Demande d’asile : un parcours de plus en plus difficile
Sanae El Khebaz, responsable de l’hébergement d’urgence pour les demandeurs d’asile (HUDA) au Foyer d’Accueil chartrain (FAC) présente l’évolution de la législation française sur le droit d’asile : ’’Auparavant la demande d’asile pouvait durer 3–4 ans.’’ Maintenant, elle doit être ‘’traitée très très rapidement.’’ Les personnes signaient en préfecture les Conditions matérielles d’accueil (CMA) pour recevoir le dossier à remplir sous 21 jours. Désormais, alors que des personnels de l’OFPRA2 ont été détachés dans les préfectures, le dossier doit être rempli le jour même ! Sans envisager les problèmes de langue. Ce n’est qu’un exemple parmi d’autres des difficultés qui s’accumulent du côté de l’administration.
Le cas des mineurs étrangers isolés
Céline Le Guay, quant à elle, du collectif AERéSP3, décrit la situation des mineurs non accompagnés (MNA). Qu’ils soient français ou étrangers, en France, ils sont considérés comme ‘’en danger’’, ils relèvent de l’aide sociale à l’enfance (ASE) qui est du ressort du Conseil départemental. La militante explique : ‘’L’ASE fait une évaluation portant sur deux éléments, l’âge et l’isolement […] pendant ce temps, ils sont mis à l’abri, dans notre département dans des hôtels où ils sont très très seuls […] Si l’ASE estime qu’ils sont majeurs, ils sont remis à la rue, orientés sur le 115.’’ Elle ajoute que le collectif aide à faire des recours auprès du juge des enfants et qu’ ‘’entre 80 et 90 % des jeunes ont été reconnus mineurs’’ dans notre département. ‘’Dans l’attente, ils ou elles sont dehors, ne sont pas à l’école.’’
Fuir la guerre
Plusieurs témoignages d’exilés présents dans la région de Chartres ont donné un caractère concret au tableau général brossé par les deux intervenantes. Citons celui de Mohamed, Soudanais, arrivé en France en 2023 ‘’à cause de la guerre, il y a beaucoup d’enfants, de femmes qui sont morts à cause de leur religion.’’ Cette situation lui a permis d’obtenir des papiers au bout de six mois. Il évoque son projet d’être menuisier mais trouve la langue française ‘’pas facile.’’

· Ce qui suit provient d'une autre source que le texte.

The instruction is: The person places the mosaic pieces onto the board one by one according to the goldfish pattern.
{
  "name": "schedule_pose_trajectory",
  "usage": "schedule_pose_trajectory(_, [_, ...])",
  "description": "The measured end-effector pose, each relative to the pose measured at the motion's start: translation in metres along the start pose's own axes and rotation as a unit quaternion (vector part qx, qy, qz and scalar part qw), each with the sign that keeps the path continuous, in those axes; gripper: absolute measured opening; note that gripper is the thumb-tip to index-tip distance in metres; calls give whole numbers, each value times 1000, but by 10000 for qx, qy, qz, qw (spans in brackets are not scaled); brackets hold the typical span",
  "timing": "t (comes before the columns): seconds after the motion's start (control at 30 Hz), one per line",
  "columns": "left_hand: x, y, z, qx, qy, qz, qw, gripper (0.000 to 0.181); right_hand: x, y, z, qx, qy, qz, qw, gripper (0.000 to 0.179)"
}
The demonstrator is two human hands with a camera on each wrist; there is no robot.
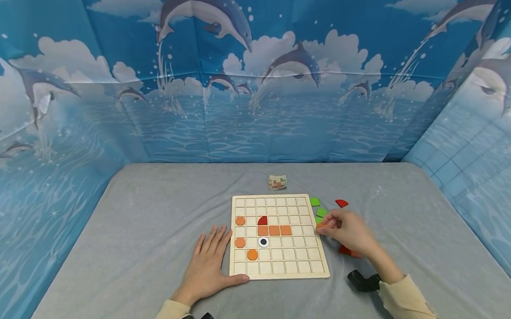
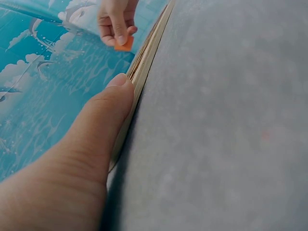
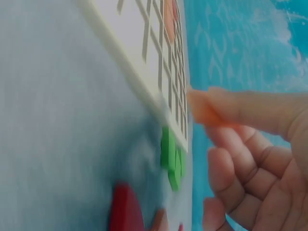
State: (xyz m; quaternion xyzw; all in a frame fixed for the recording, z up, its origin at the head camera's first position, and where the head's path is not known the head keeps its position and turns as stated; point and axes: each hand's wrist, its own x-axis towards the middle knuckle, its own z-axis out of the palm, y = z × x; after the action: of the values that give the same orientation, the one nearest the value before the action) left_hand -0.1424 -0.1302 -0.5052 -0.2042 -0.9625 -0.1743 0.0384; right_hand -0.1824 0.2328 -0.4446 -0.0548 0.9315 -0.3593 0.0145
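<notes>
A wooden grid board (image 1: 284,277) lies on the grey cloth. In its cells are several orange squares and circles, a red quarter circle (image 1: 262,221) and a white disc with a black dot (image 1: 263,242). My left hand (image 1: 207,272) rests spread at the board's left side, its thumb (image 2: 113,103) against the near edge. Just over the board's right edge, my right hand (image 1: 346,229) pinches an orange square tile (image 3: 204,109) between thumb and fingers; the left wrist view also shows this tile (image 2: 124,44).
Right of the board lie several green tiles (image 1: 314,201) and a red quarter piece (image 1: 341,203). Red and orange pieces (image 1: 350,252) sit partly under my right hand. Behind the board is a small patterned card (image 1: 277,182). A dolphin-print curtain (image 1: 253,130) encloses the table's back and sides.
</notes>
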Motion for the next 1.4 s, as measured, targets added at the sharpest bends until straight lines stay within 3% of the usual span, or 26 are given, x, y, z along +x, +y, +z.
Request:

Aider à l’émancipation des femmes
Autre témoignage d’une jeune femme congolaise qui a monté une association en France ‘’pour venir en aide à la diaspora, pour permettre aux jeunes femmes de devenir des femmes indépendantes, d’apprendre un métier, de savoir des choses sur leurs droits au Congo’’ et donc d’échapper à la condition de ‘’femmes au foyer.’’
Migrer est un déracinement
Tous le témoignages ont battu en brèche le constat de Gabriel Seban en introduction : ‘’On parle souvent de migrants en les dépersonnalisant.’’ Or, ‘’la décision de migrer est un déracinement ni évident, ni facile.’’ Celles et ceux qui partent ‘’ont l’espoir de retrouver une vie normale en s’intégrant au pays d’accueil par leur travail.’’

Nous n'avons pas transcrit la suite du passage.